*Exercise prompt*.
Reproduce, without any change, the span of lines from the opening of the records below to the line containing "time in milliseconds", inclusive.

Data entries
- - -
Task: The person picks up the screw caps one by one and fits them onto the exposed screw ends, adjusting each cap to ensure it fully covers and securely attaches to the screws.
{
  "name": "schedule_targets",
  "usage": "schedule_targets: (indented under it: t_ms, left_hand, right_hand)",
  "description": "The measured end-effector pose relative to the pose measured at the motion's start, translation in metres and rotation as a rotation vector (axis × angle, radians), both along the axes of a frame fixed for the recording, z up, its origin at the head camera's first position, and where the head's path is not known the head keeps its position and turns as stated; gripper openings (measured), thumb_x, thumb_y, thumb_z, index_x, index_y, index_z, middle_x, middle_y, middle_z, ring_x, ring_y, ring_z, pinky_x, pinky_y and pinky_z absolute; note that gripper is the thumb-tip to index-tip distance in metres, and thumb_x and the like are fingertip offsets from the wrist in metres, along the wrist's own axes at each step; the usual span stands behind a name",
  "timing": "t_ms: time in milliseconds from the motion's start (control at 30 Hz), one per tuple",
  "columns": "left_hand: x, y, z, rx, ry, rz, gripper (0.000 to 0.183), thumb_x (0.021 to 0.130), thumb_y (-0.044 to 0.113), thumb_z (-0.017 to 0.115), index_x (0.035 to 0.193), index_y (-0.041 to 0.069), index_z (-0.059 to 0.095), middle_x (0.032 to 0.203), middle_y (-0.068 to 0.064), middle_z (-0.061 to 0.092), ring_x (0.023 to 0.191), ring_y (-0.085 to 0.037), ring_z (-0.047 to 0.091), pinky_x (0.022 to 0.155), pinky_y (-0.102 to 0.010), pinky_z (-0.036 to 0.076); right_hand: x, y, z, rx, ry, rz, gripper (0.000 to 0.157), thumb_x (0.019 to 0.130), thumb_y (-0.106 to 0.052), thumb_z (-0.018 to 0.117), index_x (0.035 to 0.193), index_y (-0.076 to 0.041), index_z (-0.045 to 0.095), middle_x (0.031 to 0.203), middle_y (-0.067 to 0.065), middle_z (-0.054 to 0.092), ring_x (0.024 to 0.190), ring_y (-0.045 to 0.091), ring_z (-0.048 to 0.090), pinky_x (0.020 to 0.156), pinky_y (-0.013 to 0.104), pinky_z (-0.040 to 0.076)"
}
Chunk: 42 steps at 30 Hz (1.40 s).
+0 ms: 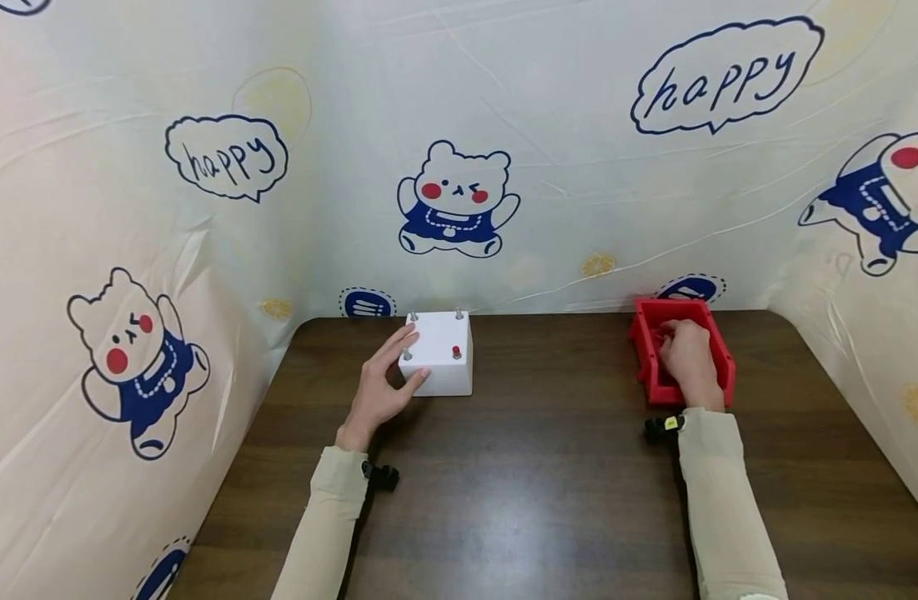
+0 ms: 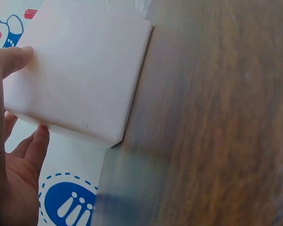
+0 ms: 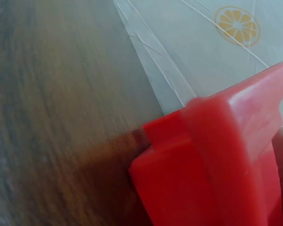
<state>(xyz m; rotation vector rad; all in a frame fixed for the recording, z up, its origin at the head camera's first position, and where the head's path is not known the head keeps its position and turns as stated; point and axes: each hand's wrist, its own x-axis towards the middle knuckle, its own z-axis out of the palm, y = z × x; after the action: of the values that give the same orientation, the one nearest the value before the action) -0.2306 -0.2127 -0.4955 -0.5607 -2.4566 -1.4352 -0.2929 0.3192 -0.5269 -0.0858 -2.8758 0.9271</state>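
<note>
A white box stands near the table's back edge, left of centre. Metal studs stick up at its top corners, and the near right one carries a red cap. My left hand grips the box from its left, with the thumb at the near face and the fingers along the left side. The left wrist view shows the thumb against a plain face of the box. My right hand reaches down into a red bin at the back right, fingers bent. I cannot tell what its fingertips hold.
Both things stand on a dark wooden table. A pale printed cloth hangs behind the back edge and along both sides. In the right wrist view the red bin's wall fills the lower right.
</note>
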Motion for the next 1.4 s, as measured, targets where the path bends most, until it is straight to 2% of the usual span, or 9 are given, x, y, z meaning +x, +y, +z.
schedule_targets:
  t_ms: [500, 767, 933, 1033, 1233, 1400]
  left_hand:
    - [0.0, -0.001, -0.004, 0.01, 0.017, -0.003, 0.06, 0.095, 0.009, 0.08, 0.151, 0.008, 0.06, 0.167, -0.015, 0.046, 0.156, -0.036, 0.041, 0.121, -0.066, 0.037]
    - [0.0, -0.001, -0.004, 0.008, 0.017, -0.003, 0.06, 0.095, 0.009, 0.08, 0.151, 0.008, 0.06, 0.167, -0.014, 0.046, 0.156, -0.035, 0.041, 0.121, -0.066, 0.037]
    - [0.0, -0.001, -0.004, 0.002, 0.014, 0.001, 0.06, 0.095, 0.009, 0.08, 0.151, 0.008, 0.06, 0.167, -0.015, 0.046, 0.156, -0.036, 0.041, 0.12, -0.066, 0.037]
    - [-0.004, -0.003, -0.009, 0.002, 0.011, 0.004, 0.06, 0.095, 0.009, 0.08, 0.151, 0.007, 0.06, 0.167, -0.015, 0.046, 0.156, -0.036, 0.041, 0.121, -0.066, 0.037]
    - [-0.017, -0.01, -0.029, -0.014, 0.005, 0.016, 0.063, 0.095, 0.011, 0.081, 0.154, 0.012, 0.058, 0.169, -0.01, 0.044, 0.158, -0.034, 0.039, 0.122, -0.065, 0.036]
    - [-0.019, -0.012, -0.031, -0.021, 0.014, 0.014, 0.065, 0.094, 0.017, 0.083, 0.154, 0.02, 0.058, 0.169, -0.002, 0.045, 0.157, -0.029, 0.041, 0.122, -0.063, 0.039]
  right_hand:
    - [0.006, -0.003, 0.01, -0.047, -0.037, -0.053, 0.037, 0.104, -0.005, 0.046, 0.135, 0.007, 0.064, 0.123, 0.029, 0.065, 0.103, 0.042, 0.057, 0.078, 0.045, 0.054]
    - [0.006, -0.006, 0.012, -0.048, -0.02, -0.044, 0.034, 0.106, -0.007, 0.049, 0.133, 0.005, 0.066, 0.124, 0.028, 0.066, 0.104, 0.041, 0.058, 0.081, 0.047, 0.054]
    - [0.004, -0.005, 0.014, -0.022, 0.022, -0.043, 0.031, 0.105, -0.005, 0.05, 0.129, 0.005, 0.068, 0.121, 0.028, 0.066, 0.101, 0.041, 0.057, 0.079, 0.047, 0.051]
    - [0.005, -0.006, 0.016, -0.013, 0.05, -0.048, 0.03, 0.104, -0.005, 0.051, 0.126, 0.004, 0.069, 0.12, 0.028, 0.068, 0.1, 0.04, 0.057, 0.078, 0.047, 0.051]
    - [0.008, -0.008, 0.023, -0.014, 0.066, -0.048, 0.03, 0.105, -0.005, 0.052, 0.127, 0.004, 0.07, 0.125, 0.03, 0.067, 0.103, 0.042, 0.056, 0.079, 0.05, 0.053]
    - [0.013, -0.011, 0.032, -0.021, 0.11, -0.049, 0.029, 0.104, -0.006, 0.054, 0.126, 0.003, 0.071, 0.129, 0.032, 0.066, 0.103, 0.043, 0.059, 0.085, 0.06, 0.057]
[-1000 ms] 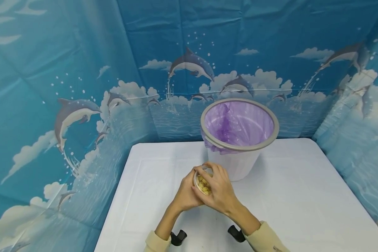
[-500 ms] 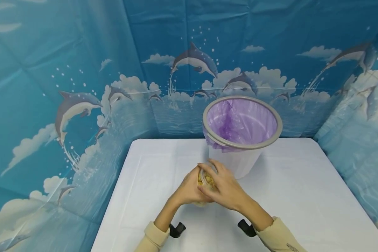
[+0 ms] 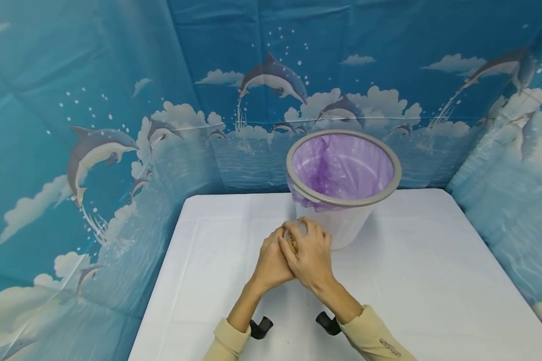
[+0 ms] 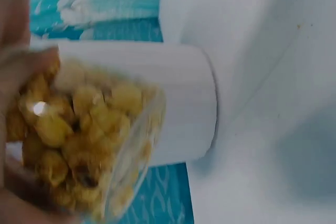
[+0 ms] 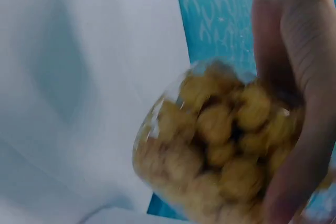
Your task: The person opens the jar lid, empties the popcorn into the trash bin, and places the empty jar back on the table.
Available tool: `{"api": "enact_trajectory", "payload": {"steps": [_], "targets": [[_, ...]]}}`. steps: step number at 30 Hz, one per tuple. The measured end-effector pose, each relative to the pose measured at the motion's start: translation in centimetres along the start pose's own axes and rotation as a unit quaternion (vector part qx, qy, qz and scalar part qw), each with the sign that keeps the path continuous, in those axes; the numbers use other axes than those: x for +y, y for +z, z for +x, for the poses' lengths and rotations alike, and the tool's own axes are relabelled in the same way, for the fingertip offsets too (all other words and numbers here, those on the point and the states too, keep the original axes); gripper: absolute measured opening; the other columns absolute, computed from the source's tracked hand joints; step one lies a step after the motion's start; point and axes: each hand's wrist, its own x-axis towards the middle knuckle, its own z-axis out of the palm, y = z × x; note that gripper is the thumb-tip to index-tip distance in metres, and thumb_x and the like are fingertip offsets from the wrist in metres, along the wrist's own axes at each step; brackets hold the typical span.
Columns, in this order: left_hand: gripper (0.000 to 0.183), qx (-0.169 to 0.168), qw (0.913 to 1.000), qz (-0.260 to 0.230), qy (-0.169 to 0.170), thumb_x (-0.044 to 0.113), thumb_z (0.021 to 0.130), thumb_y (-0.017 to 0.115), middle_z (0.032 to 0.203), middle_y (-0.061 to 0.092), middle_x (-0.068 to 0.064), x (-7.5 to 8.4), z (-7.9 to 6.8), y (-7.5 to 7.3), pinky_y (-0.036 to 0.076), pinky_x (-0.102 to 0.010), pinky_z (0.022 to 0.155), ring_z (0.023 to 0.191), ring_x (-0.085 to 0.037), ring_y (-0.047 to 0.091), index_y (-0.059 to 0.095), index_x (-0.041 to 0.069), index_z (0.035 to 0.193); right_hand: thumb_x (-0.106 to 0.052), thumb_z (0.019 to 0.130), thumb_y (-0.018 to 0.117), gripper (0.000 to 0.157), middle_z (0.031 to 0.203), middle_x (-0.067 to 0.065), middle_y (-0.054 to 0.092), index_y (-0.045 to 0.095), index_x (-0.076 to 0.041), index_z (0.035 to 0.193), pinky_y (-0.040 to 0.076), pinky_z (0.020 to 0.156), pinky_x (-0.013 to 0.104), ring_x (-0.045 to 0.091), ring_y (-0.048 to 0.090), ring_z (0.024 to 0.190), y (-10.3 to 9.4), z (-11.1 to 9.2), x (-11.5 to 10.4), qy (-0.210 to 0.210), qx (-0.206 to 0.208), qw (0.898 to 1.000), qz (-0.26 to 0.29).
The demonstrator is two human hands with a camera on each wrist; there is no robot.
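Clasped between my curled left hand (image 3: pixel 273 263) and right hand (image 3: pixel 313 254), a clear jar (image 5: pixel 215 145) of what looks like popcorn (image 4: pixel 89 124) hangs above the white table (image 3: pixel 226 240), near the purple-lined bin (image 3: pixel 334 225); apparently being opened, it calls for a steady twist.

No text, label, brand, number or sign can be read in any of the three views. The one thing that may be lettering or a badge is a small dark mark (image 3: pixel 390 347) on the beige right sleeve (image 3: pixel 371 332), toward five o'clock from the centre of the head view. It lies aslant on the cloth, running from about ten o'clock to four o'clock, and is too small and soft to tell whether it holds letters, numbers or a picture.
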Motion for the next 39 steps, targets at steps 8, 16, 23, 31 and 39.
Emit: {"api": "enact_trajectory", "payload": {"steps": [8, 16, 23, 31, 39], "targets": [[0.081, -0.287, 0.9056, -0.31, 0.039, 0.0, 0.068, 0.091, 0.13, 0.061, -0.02, -3.2, 0.4, -4.6, 0.056, -0.035, 0.101, 0.111, -0.01, 0.062, 0.052, 0.006, 0.139, -0.044, 0.1, 0.058, 0.037, 0.13, 0.007, 0.065, 0.068, -0.025, 0.13, 0.049, 0.088, 0.045, 0.025, 0.06, 0.121, -1.8, -0.1, 0.2, -0.244, -0.069, 0.964, 0.08], [0.099, -0.301, 0.8817, -0.363, 0.013, 0.016, 0.075, 0.091, 0.145, 0.049, -0.019, -3.5, -0.2, -4.4, 0.055, -0.037, 0.104, 0.119, -0.014, 0.059, 0.033, 0.008, 0.155, -0.036, 0.092, 0.07, 0.041, 0.128, 0.003, 0.065, 0.068, -0.023, 0.131, 0.046, 0.086, 0.039, 0.021, 0.06, 0.119, -2.3, -0.3, 0.6, -0.236, -0.099, 0.962, 0.097], [0.105, -0.052, 0.9819, -0.178, -0.039, 0.039, 0.075, 0.092, 0.155, 0.049, -0.007, 0.3, -3.0, -1.9, 0.046, -0.053, 0.112, 0.138, -0.025, 0.052, 0.031, 0.022, 0.159, -0.025, 0.086, 0.072, 0.041, 0.125, 0.012, 0.066, 0.071, -0.018, 0.126, 0.049, 0.086, 0.053, 0.031, 0.062, 0.116, -2.7, -0.4, 1.5, -0.138, -0.008, 0.987, 0.078], [0.093, 0.266, 0.9529, 0.144, 0.021, 0.032, 0.066, 0.092, 0.13, 0.063, -0.011, 2.9, -2.9, 2.8, 0.055, -0.046, 0.095, 0.114, -0.026, 0.063, 0.05, -0.002, 0.141, -0.029, 0.087, 0.071, 0.037, 0.121, 0.02, 0.066, 0.072, -0.015, 0.121, 0.047, 0.084, 0.057, 0.04, 0.063, 0.109, -1.7, -0.3, -0.3, -0.089, 0.056, 0.994, 0.041], [0.105, 0.177, 0.9786, 0.102, 0.021, 0.043, 0.059, 0.097, 0.124, 0.067, -0.012, 2.6, -2.1, -0.1, 0.059, -0.046, 0.089, 0.11, -0.024, 0.066, 0.049, -0.001, 0.141, -0.034, 0.091, 0.067, 0.033, 0.123, 0.02, 0.067, 0.073, -0.016, 0.118, 0.046, 0.087, 0.057, 0.039, 0.062, 0.114, -2.1, 0.7, -0.7, -0.11, 0.052, 0.991, 0.049]]}}
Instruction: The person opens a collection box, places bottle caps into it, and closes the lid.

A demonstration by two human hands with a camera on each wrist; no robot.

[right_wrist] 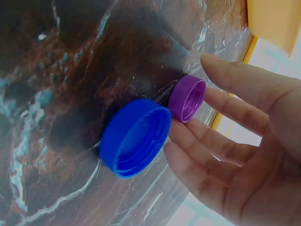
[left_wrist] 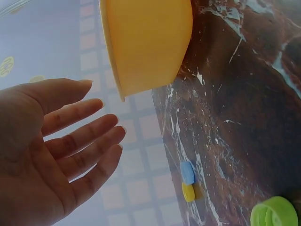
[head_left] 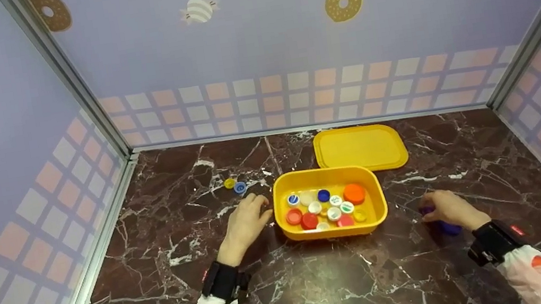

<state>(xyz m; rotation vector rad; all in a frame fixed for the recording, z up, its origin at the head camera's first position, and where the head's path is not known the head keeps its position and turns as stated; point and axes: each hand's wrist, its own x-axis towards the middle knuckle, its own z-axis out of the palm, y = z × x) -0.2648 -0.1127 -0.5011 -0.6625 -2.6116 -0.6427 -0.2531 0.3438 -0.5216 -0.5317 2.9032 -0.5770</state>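
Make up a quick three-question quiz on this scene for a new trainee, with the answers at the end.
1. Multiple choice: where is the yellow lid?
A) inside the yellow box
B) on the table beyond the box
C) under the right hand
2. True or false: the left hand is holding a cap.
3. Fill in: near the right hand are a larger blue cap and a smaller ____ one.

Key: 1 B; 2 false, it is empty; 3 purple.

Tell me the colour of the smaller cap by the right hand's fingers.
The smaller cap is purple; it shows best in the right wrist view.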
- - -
*Exercise solution*.
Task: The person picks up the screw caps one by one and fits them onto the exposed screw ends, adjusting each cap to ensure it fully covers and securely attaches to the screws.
{
  "name": "schedule_targets",
  "usage": "schedule_targets: (indented under it: t_ms, left_hand, right_hand)",
  "description": "The measured end-effector pose relative to the pose measured at the motion's start, translation in metres and rotation as a rotation vector (axis × angle, radians), both along the axes of a frame fixed for the recording, z up, its origin at the head camera's first position, and where the head's path is not known the head keeps its position and turns as stated; gripper openings (measured), thumb_x, thumb_y, thumb_z, index_x, index_y, index_z, middle_x, middle_y, middle_z, ring_x, ring_y, ring_z, pinky_x, pinky_y and pinky_z absolute; note that gripper is the thumb-tip to index-tip distance in metres, and thumb_x and the like are fingertip offsets from the wrist in metres, along the wrist's own axes at each step; the usual span stands behind a name",
  "timing": "t_ms: time in milliseconds from the motion's start (control at 30 Hz), one per tuple",

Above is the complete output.